Esse espantoso escândalo da Boyes – como deve ser considerado – inevitavelmente há que nos remeter a Shakespeare, no “Hamlet”. Diante das perversões, está o lamento: “Há algo de podre no reino da Dinamarca”. Pois, não é mais lá! Há algo de podre – de muito podre – nessa perversão aqui de Piracicaba. E os indícios são tão claros que indignam até as pedras das ruas. Mas não – pelo que se revela – a classe política local. E nem parte das chamadas lideranças civis.
Ora, um dos responsáveis por esse assalto à história, às nossas maravilhas é – também “et pour cause”? – diretor de uma entidade centenária que, desde sua criação, atuou em defesa da vida piracicabana. Aliás, agora, também com a escandalosa conivência – ou participação – do atual preboste municipal, nesse estrebuchar desesperado de seu infeliz mandato. Pois tudo começou ali, quando um de seus “parças” comandou o início do acinte ao “des-tombar” as casinhas há muito “tombadas”, patrimônio histórico de um povo. Nem no “Hamlet”, Shakespeare imaginou tal atentado.
O que fazem com Piracicaba? Em quê a querem transformar? Tal escândalo ficou impune. Sendo, porém, ato político há que se perguntar: quem ganhou o quê, quando, como? Essa gente age tal se vivêssemos os primeiros tempos de um capitalismo selvagem que o mundo, agora, renega. A deletéria economia de mercado sem regulação entrou em agonia. A prevista catástrofe ambiental acontece como se a natureza se vingasse da irresponsabilidade humana. E Piracicaba, cada vez mais ameaçada de se tornar simples objeto de compra e venda?

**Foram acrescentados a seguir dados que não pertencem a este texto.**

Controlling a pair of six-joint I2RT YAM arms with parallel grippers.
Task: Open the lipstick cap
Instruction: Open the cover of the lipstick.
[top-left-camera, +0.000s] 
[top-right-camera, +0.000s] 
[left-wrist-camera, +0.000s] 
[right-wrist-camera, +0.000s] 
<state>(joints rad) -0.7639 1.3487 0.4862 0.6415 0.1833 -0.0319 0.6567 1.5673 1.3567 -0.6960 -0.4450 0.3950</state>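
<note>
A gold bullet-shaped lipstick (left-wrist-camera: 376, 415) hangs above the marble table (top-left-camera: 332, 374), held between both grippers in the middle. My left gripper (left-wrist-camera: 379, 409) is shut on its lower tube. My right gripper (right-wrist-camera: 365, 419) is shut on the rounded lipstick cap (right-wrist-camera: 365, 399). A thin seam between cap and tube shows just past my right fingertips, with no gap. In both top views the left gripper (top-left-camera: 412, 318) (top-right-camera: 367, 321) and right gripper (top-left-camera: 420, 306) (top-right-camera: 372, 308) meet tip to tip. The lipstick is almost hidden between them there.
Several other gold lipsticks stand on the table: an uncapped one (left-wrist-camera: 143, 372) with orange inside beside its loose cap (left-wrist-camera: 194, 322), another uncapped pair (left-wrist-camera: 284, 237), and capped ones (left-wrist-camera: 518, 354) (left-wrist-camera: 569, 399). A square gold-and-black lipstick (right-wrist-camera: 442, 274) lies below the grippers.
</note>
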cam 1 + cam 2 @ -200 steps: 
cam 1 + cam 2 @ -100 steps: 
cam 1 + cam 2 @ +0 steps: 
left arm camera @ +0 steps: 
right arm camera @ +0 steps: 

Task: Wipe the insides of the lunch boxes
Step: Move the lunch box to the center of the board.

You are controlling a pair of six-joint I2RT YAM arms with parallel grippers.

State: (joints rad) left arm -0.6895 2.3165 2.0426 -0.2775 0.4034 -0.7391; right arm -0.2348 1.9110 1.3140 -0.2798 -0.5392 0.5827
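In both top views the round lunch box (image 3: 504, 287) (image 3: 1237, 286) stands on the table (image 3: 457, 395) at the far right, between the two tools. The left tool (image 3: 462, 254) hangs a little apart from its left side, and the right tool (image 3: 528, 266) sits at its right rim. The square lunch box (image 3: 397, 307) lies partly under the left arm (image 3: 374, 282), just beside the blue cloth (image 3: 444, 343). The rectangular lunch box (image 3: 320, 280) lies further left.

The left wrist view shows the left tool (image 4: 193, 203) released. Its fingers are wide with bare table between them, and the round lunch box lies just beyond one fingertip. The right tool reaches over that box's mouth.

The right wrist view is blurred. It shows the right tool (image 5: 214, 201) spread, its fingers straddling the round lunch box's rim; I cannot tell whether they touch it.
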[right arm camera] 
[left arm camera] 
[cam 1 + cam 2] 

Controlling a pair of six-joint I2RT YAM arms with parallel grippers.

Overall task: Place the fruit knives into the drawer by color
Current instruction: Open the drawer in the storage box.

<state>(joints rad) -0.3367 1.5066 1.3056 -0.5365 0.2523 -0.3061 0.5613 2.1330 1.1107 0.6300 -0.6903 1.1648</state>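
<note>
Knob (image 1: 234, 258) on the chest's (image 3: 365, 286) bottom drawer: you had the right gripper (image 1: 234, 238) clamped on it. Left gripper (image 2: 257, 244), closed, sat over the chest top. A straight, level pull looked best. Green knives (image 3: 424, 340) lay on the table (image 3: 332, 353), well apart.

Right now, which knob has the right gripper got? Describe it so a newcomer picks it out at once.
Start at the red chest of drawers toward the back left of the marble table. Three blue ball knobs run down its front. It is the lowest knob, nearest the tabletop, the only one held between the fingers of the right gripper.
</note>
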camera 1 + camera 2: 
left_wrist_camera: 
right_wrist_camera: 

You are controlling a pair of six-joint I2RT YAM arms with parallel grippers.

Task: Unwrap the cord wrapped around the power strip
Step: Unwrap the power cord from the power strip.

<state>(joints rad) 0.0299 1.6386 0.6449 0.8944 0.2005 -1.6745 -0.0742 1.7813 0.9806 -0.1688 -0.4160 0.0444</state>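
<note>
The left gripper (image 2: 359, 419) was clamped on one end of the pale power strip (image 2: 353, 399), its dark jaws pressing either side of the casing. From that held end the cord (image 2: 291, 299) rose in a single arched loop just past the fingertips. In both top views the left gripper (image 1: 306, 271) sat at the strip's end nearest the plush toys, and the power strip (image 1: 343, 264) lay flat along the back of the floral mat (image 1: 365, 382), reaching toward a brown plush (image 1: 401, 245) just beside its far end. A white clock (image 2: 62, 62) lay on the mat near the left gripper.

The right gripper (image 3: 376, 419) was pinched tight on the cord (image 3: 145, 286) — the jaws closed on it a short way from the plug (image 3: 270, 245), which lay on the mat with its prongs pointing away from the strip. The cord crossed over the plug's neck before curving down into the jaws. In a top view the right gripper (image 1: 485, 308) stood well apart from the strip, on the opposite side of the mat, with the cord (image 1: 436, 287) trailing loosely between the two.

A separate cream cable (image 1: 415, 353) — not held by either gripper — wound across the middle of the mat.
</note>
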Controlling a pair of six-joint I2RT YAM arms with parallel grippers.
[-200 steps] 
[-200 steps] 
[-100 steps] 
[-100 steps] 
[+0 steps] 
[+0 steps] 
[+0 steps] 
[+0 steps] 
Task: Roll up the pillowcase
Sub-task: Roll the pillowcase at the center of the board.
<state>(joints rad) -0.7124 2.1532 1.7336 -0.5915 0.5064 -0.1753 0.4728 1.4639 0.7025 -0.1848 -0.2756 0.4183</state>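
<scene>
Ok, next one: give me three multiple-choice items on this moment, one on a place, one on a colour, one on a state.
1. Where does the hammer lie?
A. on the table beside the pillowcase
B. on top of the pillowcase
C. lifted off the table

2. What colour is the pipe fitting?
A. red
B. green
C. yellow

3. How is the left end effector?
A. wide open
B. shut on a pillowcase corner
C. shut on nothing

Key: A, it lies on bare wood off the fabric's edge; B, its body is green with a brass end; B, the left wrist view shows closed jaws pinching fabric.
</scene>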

É uma corja tripudiando Piracicaba. E, por corja – significando objetos do mesmo tipo – entenda-se também gente do mesmo tipo. Qual? Mercadores da maravilhosa herança de nosso povo. Mercadores de um privilégio dado pela natureza e cultivado por mais de 250 anos. Um patrimônio geográfico, cultural, sentimental, afetivo, histórico – ameaçado, agora, de ser engolido para satisfazer ganâncias insuportáveis.
Este inconformado jornalista permite dizer ter chegado aos 84 anos, no passado Dia de São João. Nascido e vivendo, na longa vida, nesta terra abençoada, a doce “Noiva”. E, ainda, escrevendo, atuando, protestando, reagindo, indignando-se em defesa desta cidade, de nossa gente, de nossos valores, cultura. E sem qualquer interesse financeiro. Escrever gratuitamente, sim. Por amor – talvez, até mesmo paixão – por compromisso definitivo com a responsabilidade jornalística, essa exaustiva missão. Há 68 anos! E o cansaço chegando... Permiti-me dizê-lo por ser um dos últimos de uma geração que viu acontecer quase todas as transformações desta Piracicaba tão amada. E, também, por ter acompanhado algumas das tragédias aqui acontecidas: a destruição do Teatro Santo Estêvão, a partir de argumentos mentirosos; a assustadora queda do Comurba; mortes de lideranças notáveis; a ascensão de jovens despreparados; os 21 anos do golpe militar. E, também, a inesquecível e dolorosa destruição do Hotel Central, um dos palcos de nossa história. Essa imperdoável violação, aliás, o atual preboste carrega como herança... Seria cúmplice de ainda mais?
As reações, porém, galhardamente acontecem. Não somos uma lamentável corja de mercadores. Piracicaba já se manifesta. Artigos admiráveis e indignados ocupam páginas de nossa imprensa. E ainda mais alentador: a mulher piracicabana faz ouvir a sua voz! E quando a mulher reage...
Acautelem-se, pois, os mercadores de nossa herança. Ruy Barbosa constatou: “O tributo à natureza, cedo ou tarde, todos pagamos”. Essa gente pagará.